* _WHAT IS BEING ASKED_
The entries below contain pictures. Write out only the lines from the line with "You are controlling" up to and including the line with "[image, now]", exactly, without them.

* _RECORD EXCERPTS_
== Segment start ==
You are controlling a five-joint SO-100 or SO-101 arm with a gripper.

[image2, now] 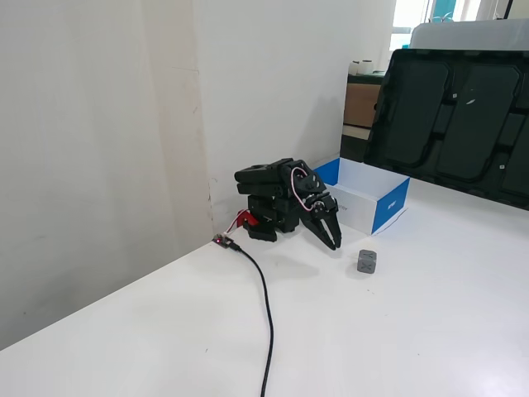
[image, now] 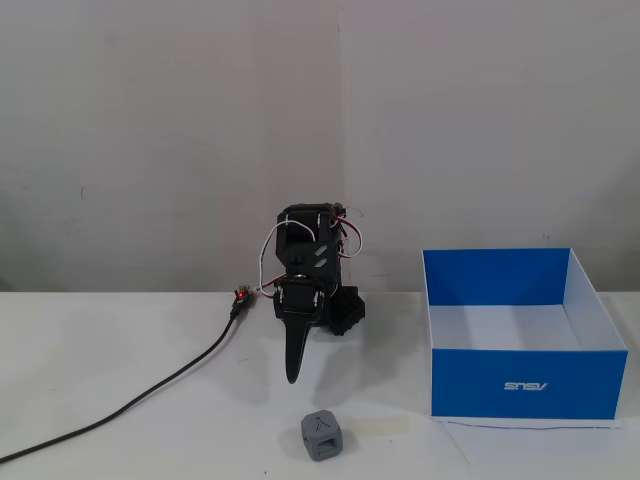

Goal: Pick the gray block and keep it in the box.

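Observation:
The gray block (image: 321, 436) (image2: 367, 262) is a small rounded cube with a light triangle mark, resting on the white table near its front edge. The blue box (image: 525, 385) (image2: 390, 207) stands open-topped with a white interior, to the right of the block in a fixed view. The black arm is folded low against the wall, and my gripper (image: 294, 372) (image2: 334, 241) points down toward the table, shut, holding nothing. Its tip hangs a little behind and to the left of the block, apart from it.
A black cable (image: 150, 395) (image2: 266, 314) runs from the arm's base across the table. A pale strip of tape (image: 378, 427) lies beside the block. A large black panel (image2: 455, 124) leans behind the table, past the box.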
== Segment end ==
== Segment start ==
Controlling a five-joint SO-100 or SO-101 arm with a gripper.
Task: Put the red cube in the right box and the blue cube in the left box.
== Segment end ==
* _EXERCISE ANSWER_
You are controlling a five-joint SO-100 or SO-101 arm with a gripper.

[image2, now] 
[image, now] 

The exercise concludes with this answer.